1Chacun d'eux est si bien lié à son voisin que pas un souffle d'air ne pourrait s'y glisser.
2Chacun d'eux est collé à celui d'à côté, et rien ne peut défaire un pareil assemblage.
3Sitôt qu'il éternue, la lumière jaillit, et son regard est flamboyant comme l'aurore.
4De sa gueule, s'échappent des langues de flammes, des gerbes d'étincelles.
5On voit sortir de la vapeur de ses narines, comme d'une marmite ou d'un chaudron bouillant.

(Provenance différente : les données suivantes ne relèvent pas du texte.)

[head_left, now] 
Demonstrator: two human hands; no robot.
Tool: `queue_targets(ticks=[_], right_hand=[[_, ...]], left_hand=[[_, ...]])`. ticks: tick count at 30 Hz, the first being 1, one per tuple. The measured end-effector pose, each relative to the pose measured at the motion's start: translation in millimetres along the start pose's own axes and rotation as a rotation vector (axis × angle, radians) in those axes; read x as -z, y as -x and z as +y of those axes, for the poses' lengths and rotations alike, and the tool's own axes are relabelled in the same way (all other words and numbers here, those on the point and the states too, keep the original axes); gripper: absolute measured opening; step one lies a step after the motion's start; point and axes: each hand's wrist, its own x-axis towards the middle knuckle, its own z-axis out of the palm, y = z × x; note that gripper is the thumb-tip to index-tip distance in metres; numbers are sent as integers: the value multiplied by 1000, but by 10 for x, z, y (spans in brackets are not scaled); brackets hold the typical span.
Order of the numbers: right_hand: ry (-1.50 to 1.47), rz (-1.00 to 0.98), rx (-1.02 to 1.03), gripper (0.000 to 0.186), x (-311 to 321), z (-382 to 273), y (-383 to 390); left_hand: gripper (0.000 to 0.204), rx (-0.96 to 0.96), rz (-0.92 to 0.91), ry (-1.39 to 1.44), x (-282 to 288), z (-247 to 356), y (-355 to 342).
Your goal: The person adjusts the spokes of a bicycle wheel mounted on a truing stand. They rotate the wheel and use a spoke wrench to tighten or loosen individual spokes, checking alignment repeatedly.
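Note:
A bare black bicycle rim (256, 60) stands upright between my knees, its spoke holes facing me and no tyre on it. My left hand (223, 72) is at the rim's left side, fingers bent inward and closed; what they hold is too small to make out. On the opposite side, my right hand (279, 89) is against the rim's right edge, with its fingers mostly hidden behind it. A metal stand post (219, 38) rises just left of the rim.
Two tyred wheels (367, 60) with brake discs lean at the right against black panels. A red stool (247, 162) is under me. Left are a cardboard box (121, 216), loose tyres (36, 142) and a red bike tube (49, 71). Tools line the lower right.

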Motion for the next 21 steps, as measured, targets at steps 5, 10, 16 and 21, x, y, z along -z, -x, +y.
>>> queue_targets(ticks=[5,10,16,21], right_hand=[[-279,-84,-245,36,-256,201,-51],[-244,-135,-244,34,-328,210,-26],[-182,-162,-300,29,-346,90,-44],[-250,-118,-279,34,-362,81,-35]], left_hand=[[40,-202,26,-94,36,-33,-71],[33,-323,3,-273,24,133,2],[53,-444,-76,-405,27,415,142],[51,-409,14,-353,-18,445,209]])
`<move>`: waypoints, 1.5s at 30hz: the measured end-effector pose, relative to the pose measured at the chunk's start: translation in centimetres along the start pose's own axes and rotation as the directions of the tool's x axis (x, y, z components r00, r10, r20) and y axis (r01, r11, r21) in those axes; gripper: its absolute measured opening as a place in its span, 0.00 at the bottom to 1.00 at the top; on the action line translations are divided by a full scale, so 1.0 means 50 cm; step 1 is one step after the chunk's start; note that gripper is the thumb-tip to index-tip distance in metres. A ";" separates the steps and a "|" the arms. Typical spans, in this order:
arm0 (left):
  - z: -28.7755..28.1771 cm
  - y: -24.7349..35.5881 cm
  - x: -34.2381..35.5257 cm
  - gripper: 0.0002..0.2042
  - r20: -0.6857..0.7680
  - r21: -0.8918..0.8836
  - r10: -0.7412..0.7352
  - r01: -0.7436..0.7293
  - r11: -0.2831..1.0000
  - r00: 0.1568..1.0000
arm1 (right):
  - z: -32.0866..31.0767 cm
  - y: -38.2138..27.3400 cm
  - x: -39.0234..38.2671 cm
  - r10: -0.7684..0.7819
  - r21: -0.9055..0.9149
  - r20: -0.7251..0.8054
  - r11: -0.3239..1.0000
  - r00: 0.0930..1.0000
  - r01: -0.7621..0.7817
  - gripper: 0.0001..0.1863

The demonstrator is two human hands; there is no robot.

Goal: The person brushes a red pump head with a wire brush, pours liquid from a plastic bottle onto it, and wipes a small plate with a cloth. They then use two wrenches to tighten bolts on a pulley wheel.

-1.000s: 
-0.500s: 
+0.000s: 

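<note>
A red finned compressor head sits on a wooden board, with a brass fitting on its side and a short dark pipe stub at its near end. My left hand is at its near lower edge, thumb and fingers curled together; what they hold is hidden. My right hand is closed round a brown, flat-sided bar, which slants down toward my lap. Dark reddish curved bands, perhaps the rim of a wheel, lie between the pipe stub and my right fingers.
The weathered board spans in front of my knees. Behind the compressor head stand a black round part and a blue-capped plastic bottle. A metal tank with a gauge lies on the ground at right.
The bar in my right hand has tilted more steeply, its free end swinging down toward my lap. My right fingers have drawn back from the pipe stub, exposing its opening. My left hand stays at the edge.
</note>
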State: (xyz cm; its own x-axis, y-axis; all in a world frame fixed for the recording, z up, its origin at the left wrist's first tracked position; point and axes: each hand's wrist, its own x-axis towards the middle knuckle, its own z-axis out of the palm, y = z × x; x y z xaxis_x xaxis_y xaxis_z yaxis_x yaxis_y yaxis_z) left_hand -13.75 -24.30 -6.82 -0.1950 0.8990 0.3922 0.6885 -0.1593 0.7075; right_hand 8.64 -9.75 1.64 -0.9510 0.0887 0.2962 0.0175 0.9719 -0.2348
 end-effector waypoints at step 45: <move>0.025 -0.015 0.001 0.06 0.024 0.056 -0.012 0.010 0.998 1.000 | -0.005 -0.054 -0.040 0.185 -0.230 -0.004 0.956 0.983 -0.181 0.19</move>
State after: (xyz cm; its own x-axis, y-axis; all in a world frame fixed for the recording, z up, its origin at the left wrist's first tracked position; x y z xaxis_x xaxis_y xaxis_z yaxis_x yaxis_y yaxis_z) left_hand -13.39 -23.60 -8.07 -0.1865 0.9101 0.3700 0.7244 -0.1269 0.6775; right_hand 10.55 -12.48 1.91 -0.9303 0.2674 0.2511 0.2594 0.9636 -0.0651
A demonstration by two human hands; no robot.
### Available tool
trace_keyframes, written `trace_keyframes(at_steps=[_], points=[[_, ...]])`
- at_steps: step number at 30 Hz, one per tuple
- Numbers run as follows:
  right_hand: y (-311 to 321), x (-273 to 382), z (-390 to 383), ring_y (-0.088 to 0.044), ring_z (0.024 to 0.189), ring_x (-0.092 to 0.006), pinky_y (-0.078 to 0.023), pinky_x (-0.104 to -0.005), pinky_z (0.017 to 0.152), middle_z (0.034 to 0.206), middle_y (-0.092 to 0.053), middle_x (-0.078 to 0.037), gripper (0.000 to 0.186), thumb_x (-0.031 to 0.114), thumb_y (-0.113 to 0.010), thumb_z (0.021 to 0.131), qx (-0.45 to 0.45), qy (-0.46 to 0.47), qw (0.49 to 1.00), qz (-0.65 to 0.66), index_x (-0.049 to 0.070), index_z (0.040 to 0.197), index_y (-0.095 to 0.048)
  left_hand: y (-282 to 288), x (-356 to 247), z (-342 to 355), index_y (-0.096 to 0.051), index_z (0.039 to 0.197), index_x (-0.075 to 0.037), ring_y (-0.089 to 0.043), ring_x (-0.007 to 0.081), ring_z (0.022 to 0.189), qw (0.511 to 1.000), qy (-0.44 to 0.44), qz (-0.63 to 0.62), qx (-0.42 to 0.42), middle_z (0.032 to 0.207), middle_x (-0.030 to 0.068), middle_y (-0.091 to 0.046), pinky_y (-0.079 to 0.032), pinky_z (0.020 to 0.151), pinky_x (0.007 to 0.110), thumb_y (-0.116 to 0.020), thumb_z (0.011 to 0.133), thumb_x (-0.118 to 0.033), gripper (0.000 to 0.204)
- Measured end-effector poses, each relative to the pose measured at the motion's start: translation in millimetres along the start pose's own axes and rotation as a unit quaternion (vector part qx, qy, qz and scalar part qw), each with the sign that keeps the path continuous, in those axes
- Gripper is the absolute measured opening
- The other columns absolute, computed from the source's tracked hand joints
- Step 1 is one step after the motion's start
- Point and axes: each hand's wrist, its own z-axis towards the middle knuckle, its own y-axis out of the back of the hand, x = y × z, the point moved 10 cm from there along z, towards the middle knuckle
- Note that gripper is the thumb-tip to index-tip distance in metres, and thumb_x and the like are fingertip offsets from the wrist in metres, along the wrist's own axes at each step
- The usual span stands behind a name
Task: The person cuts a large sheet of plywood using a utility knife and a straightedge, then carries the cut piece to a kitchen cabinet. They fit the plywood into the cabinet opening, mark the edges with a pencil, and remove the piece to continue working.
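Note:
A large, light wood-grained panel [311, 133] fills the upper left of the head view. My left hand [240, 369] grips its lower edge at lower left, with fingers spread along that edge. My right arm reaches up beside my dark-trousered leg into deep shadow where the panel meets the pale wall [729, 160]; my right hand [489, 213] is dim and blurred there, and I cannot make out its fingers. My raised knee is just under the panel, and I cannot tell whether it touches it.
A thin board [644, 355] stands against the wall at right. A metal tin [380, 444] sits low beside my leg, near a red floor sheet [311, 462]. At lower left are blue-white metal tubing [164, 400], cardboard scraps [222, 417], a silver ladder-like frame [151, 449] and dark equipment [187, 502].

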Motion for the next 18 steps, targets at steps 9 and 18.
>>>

6Son souffle est si brûlant qu'il rallume les braises par les flammes qu'il projette hors de sa gueule.
7Il y a dans son cou une telle puissance qu'en présence de lui on est saisi d'effroi.
8Les replis de sa peau sont tellement massifs qu'on a beau appuyer, on ne fait rien bouger.
9Son poitrail est si dur qu'on dirait de la pierre, dur comme la meule inférieure d'un moulin.
10Même les chefs sont pris de peur dès qu'il se dresse ; dans leur affolement, ils perdent leurs moyens.
11C'est que les coups d'épée n'ont pas prise sur lui, pas plus que la sagaie, ou la lance, ou les flèches.
12Le fer n'a pas sur lui plus d'effet que la paille, et le bronze pas plus que du bois vermoulu.
13On ne peut pas le mettre en fuite à coups de flèches, et les pierres qu'on tire à la fronde sur lui font l'effet d'une paille.
14La massue n'est pour lui qu'un simple bout de paille, il est indifférent aux sifflements du sabre.
15Son ventre est hérissé de tranchants et de pointes, il laisse sur la boue les traces d'une herse.
16Dès qu'il plonge dans l'eau, il la fait bouillonner, il transforme le lac en un brûle-parfums.
17Derrière lui, reste un sillage lumineux, chevelure d'argent flottant sur l'eau profonde.
18Sur la terre, il n'a pas son pareil, il est fait insensible à la peur.
19Il défie du regard les plus grands adversaires, c'est lui le roi de toutes les bêtes féroces.